The Maresme Waste Consortium is one of the driving forces behind the agreement
The signatory companies and organisations have undertaken to increase the selective collection of clothing from the current 12% to a minimum of 25% by 2024
The Maresme Waste Consortium is one of the driving forces behind the Circular Fashion Pact, an agreement to introduce advanced sustainability criteria in the textile sector, which was presented this Tuesday at the former Palo Alto factory site in Barcelona’s Poblenou district. Some fifty companies and organisations have already signed this voluntary pact to promote an urgent and necessary transformation of the textile sector, in a shared and collaborative way, establishing common objectives and generating instruments that make this change possible.
“For the Maresme region, this is a great opportunity to collaborate and establish synergies with the different agents in the textile value chain and the management of textile waste“, emphasised the director of the Maresme Waste Consortium, Carles Salesa.
The event was attended by the councillor for Climate Action, Teresa Jordà, the secretary for Climate Action, Anna Barnadas, the director of the Catalan Waste Agency, Isaac Peraire, and the director of the Consortium of Trade, Crafts and Fashion of Catalonia, Agnès Russiñol, as well as representatives of the signatory companies and organisations.
Jordà stressed the importance of the pact as “a decisive and courageous step towards a systemic transformation of the textile sector towards a circular model“.
The director of the Catalan Waste Agency, Isaac Peraire, assured that “the signatory organisations, companies and administrations are leaders of a necessarily immediate change“.
An open and transversal initiative
A group of 31 driving agents from the entire textile value chain, including the Maresme Waste Consortium, have been working together with the Government of Catalonia and other organisations to define the bases of the agreement, which was created with the aim of joining and coordinating the efforts of all the agents in the textile value chain to provide a joint and effective response to the challenges of the sector, establishing common objectives and generating instruments that make the transformation towards a circular model possible.
So far, 55 entities and companies have signed the pact, and it is still open to further backing. Among the signatories are manufacturing companies such as Mango, Pronovias and Míriam Ponsa, as well as the employers’ association Pimec, and textile managers such as Solidança, Roba Amiga and Humana.
This sectoral initiative is one of the circular economy pilot actions chosen by the European Union as part of the Interreg Europe CircE project due to its innovative nature and its potential for replicability in other territories.
Durable clothing and cleaner production
Given its global vocation, the pact sets objectives for each segment of the textile chain, which respond to the environmental, social and economic challenges of the sector.

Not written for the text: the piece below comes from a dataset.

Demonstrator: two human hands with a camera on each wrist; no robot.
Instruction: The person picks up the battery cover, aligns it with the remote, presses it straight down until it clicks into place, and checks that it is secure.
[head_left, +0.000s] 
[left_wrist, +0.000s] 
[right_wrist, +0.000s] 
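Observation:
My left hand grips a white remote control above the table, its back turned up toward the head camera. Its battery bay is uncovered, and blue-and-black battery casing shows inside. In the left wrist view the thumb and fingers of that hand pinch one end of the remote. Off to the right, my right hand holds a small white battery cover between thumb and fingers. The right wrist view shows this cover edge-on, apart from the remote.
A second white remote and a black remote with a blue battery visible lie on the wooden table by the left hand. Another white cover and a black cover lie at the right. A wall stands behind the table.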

In the area of manufacturing, for example, it seeks to increase the durability of products and the percentage of recycled material incorporated in fabrics, reduce and eliminate the use of harmful materials, increase reuse with the implementation of new business models and deploy cleaner and more efficient production strategies, among other scaling and innovation measures. To achieve these goals, work is already underway to define pilot projects in certain territories to promote the collection of second-hand clothing and its reuse, as well as to improve selective textile waste collection systems and the development of the local textile recycling industry.
The commitments made by the signatory organisations include reducing the generation of textile waste by between 5 and 10%; achieving between 25 and 30% in the selective collection of this fraction by 2024; and increasing the percentage of material recovery of the selectively collected part. Specifically, 55-60% should be destined for preparation for re-use and 40-50% for recycling of textile waste.
Anticipating the new law
The draft bill on the prevention and management of waste and the efficient use of resources in Catalonia, which will begin the process of public participation in July, includes specific objectives and measures for textile waste. By 2025, it proposes a nationwide reduction of 10% of this waste, with respect to that generated in 2019, and a 25% reduction by 2030. To this end, measures are proposed to encourage selective collection and reuse, such as the obligation to incorporate a second-hand textile shelf, or corner, in commercial areas larger than 1,200 square metres. The process of socialisation of the draft bill has begun with the aim that the final text will broadly incorporate contributions from organisations and the general public, and that the government will be able to approve it in 2023.
The textile sector is one of the largest consumers of resources in the world, with an enormous environmental and climate impact. Although 100 billion garments are sold every year, less than 1% of the waste generated by this product is recycled.
In Catalonia, each person consumes between 21.5 and 26 kg of clothing per year, but only 12% of textile waste is collected selectively, a total of 140,000 tonnes per year, which goes to landfill or is incinerated. Of the selectively collected part, half is prepared for reuse and 40% is recycled.
In fact, this waste has become a global problem. In the last 15 years, the number of items of clothing sold worldwide has doubled, while their lifetime has been reduced by about 20%. In contrast, reuse and recycling have not increased at the same rate, largely because textile products are often not designed for this purpose. Moreover, after food, housing and transport, global textile consumption is the fourth largest consumer of raw materials and water, and the fifth largest emitter of greenhouse gases (GHG).